Martedì 30 giugno 2026 segnerà l’ultimo giorno di servizio della maestra Antonella presso la scuola dell’infanzia “Maria Immacolata” della parrocchia San Lorenzo di Fara Olivana con Sola. La sua partenza rappresenta un momento significativo per la comunità, un vero e proprio passaggio di testimone che lascia un segno nella memoria collettiva.
Un commiato che segna un’epoca
La decisione di Antonella di concludere la sua carriera dopo trent’anni ha colto di sorpresa molte famiglie, come testimoniano le lettere di saluto ricevute. “Quando hai annunciato le tue dimissioni, ci hai lasciati senza parole”, scrivono i genitori, esprimendo un iniziale smarrimento seguito da un’ondata di gratitudine. “Le parole sono arrivate subito dopo e continuano ad arrivare, tutte piene di stima e riconoscenza”.
Tre decenni di dedizione e relazioni
La figura di Antonella emerge nel racconto delle famiglie come un punto di riferimento nella vita educativa e sociale del paese. Non è stata solo un’insegnante, ma una presenza costante, riconoscibile per il calore umano del suo approccio. “Portare i bambini a scuola e ricevere sempre il tuo sorriso, un sorriso autentico che proviene dal tuo grande cuore”, scrivono i genitori, sottolineando l’importanza di un metodo educativo basato sull’accoglienza e il rispetto per ogni bambino, senza distinzioni di nazionalità, credo religioso o ceto sociale. Secondo le famiglie, questo approccio ha contraddistinto la scuola stessa, dove le relazioni educative hanno spesso superato la mera didattica.

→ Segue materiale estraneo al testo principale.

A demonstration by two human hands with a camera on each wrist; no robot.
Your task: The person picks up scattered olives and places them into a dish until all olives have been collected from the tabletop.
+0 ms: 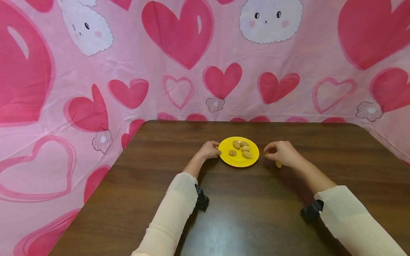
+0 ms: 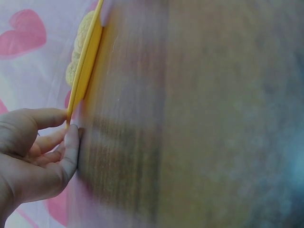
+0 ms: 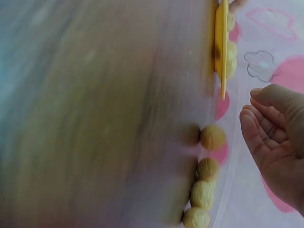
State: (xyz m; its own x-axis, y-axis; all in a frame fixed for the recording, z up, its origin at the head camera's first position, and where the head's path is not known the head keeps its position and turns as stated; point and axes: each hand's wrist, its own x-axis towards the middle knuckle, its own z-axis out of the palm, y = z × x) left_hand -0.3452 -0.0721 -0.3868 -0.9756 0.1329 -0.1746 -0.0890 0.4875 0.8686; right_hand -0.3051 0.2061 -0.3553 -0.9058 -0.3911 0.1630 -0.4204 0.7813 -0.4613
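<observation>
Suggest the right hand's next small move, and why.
I'd probably lower the right hand to pinch the loose tan piece nearest the yellow plate: that hand holds nothing, several such pieces lie on the table, similar ones sit on the plate, and the left hand grips its rim.

Yellow plate (image 1: 238, 163) at the left hand (image 1: 209, 150), tan pieces (image 1: 247, 155) on it, brown wood-grained surface (image 1: 250, 199), pink cloth (image 1: 128, 49) (red hearts (image 1: 177, 32)) beyond.
</observation>
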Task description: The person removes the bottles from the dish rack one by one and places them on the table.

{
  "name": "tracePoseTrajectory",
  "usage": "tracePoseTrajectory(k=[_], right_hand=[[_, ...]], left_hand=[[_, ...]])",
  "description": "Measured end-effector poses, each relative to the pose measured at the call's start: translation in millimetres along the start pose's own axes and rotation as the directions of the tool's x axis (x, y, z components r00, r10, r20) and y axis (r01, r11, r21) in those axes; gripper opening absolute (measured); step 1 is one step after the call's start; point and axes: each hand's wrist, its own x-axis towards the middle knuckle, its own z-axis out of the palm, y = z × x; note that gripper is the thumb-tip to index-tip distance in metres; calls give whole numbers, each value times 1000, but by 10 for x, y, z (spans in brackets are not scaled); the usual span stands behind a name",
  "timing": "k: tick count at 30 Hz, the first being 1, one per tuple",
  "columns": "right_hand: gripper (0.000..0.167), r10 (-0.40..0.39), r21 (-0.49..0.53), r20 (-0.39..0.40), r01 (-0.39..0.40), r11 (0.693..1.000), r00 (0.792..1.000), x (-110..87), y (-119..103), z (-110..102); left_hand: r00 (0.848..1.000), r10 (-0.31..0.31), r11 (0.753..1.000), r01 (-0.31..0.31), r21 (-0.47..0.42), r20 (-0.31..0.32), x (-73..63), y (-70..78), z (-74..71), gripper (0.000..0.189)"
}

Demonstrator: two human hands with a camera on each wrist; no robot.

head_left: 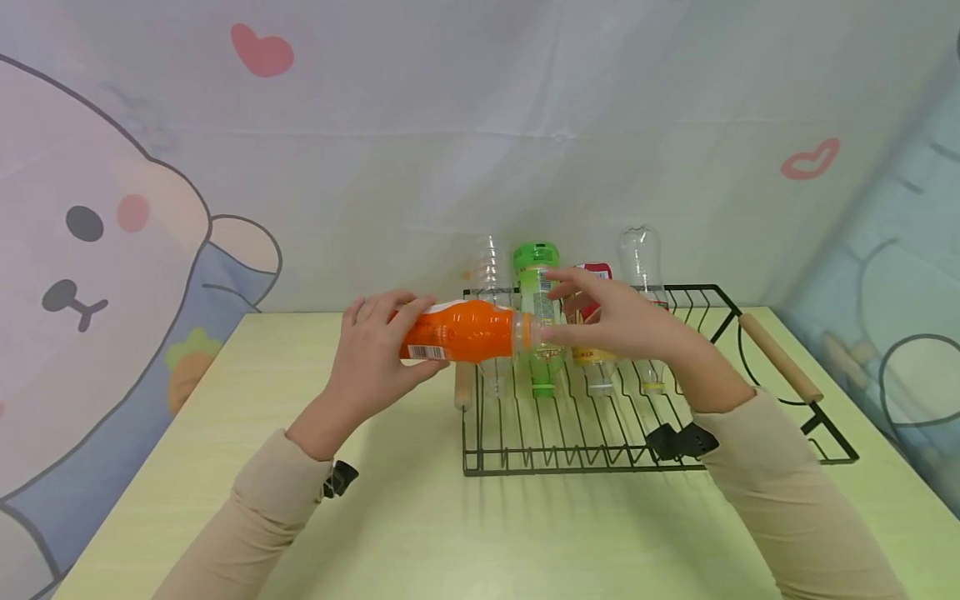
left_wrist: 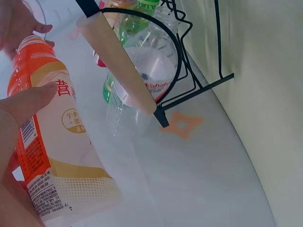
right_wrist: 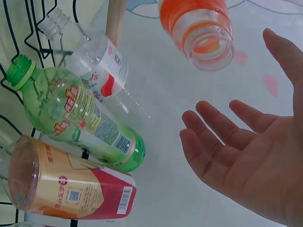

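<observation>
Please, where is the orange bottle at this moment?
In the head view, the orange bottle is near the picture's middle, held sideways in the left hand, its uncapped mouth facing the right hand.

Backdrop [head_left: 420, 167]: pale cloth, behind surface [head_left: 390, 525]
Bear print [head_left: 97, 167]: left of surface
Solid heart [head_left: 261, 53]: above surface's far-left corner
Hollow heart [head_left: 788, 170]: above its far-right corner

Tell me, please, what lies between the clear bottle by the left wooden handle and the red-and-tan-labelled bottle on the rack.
A translucent green plastic bottle lies between them on the wire rack; the right wrist view shows this.
</observation>
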Motion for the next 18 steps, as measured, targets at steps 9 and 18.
tracePoseTrajectory(k=[9, 18], right_hand=[[72, 71, 17, -133, -69, 997, 989, -49, 144, -105], [79, 175, 0, -213, -179, 984, 961, -37, 372, -225]], left_hand=[[994, -81, 996, 80, -28, -71, -67, -217, -105, 69], [972, -206, 976, 197, -88, -110, -169, -448, -194, 69]])
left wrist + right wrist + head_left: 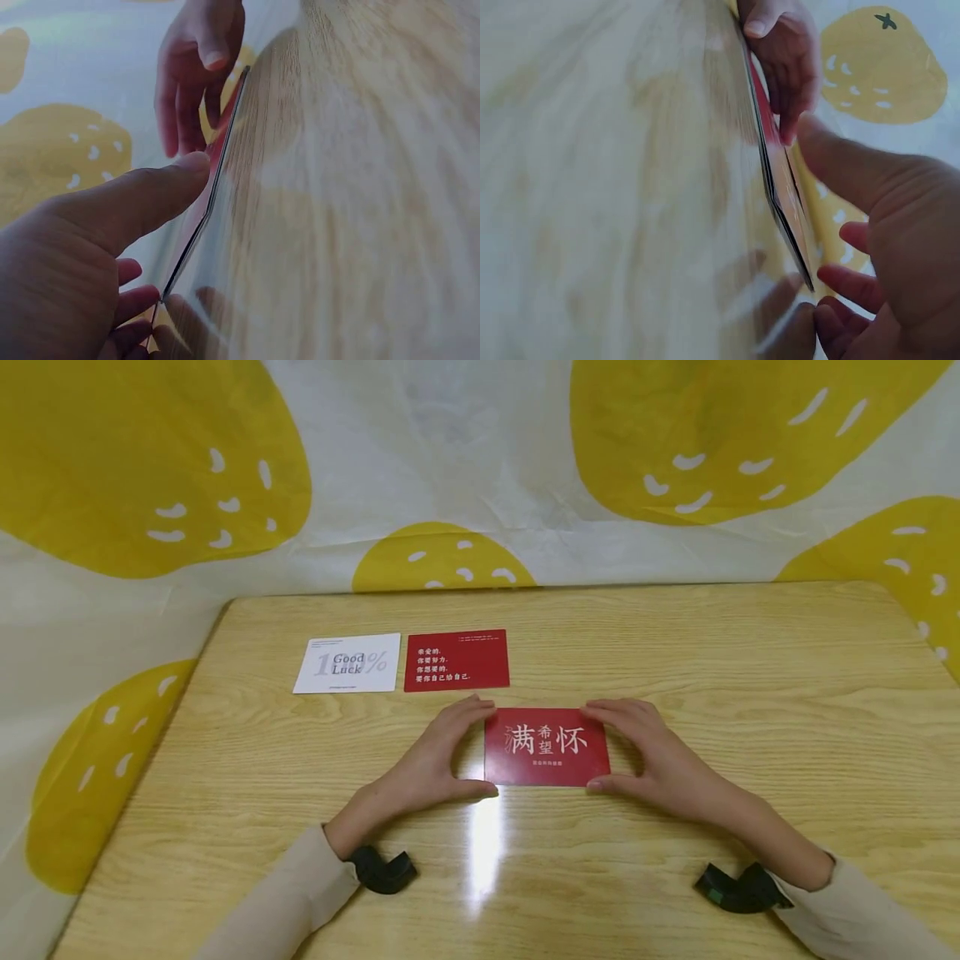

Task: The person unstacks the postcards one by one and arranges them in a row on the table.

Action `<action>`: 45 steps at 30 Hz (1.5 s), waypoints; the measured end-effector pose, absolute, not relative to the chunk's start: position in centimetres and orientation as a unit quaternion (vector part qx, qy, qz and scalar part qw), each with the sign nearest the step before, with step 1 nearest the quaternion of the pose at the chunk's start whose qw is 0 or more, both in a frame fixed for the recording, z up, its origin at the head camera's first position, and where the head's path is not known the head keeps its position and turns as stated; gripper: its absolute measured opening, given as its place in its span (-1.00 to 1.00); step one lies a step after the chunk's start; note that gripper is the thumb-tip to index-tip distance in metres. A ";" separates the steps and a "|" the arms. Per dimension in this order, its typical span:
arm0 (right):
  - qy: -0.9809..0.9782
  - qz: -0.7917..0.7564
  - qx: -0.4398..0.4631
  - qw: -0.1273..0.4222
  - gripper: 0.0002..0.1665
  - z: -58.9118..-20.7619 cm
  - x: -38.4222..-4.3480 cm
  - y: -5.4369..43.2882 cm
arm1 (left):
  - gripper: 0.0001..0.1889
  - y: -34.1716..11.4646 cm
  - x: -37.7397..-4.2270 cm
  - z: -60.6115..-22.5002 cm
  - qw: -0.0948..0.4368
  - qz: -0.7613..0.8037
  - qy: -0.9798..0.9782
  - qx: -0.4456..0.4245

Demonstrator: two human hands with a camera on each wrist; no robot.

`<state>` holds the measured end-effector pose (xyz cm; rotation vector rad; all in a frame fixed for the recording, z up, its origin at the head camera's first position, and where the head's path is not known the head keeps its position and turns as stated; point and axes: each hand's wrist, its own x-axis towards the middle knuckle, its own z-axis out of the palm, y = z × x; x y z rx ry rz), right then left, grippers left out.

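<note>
A red card with white Chinese characters lies low over the table in front of the person, framed by both hands. My left hand is spread around its left end, fingertips at the far corner and thumb tip by the near edge. On the other side, my right hand mirrors this, its thumb over the near right corner. In the right wrist view that thumb stands a little above the card's surface, while the fingers are right at the far corner.
Farther back on the wooden table lie a white "Good Luck" card and, right beside it, another red card with white writing. Behind the table hangs a white cloth with yellow fruit shapes. Black wrist mounts sit under both wrists.
</note>
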<state>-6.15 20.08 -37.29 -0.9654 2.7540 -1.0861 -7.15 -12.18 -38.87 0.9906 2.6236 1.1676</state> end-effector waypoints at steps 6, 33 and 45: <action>0.884 -0.349 -0.311 0.004 -0.04 -37.9 -6.2 20.1 | -0.01 -12.0 -7.2 -38.9 0.039 0.372 0.866 0.332; 0.895 -0.331 -0.300 0.007 -0.01 -38.2 -6.2 20.1 | 0.04 -11.9 -7.2 -38.8 0.044 0.354 0.879 0.316; 0.895 -0.342 -0.285 0.027 0.06 -38.3 -6.6 20.1 | 0.06 -11.8 -7.2 -38.7 0.043 0.350 0.881 0.316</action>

Gratitudine e un’eredità duratura
Il saluto si fa ancor più personale quando si parla del rapporto con i genitori e delle fragilità affrontate nel corso degli anni. “La tua delicatezza con noi genitori, sempre disponibile e mai giudicante, ha fatto la differenza”, si legge nella lettera. L’immagine più potente che emerge è quella di Antonella come esempio di cristianesimo vivo, che si esprime non solo a parole, ma attraverso gesti quotidiani, sempre prioritari al benessere dei bambini. “Un enorme grazie non basta per ciò che sei e hai fatto… siamo invidiosi di chi avrà la fortuna di averti come maestra”. Con la chiusura del suo capitolo professionale, la comunità di Sola si ritrova a vivere una svolta storica e si prepara a custodire un’eredità che ha arricchito generazioni.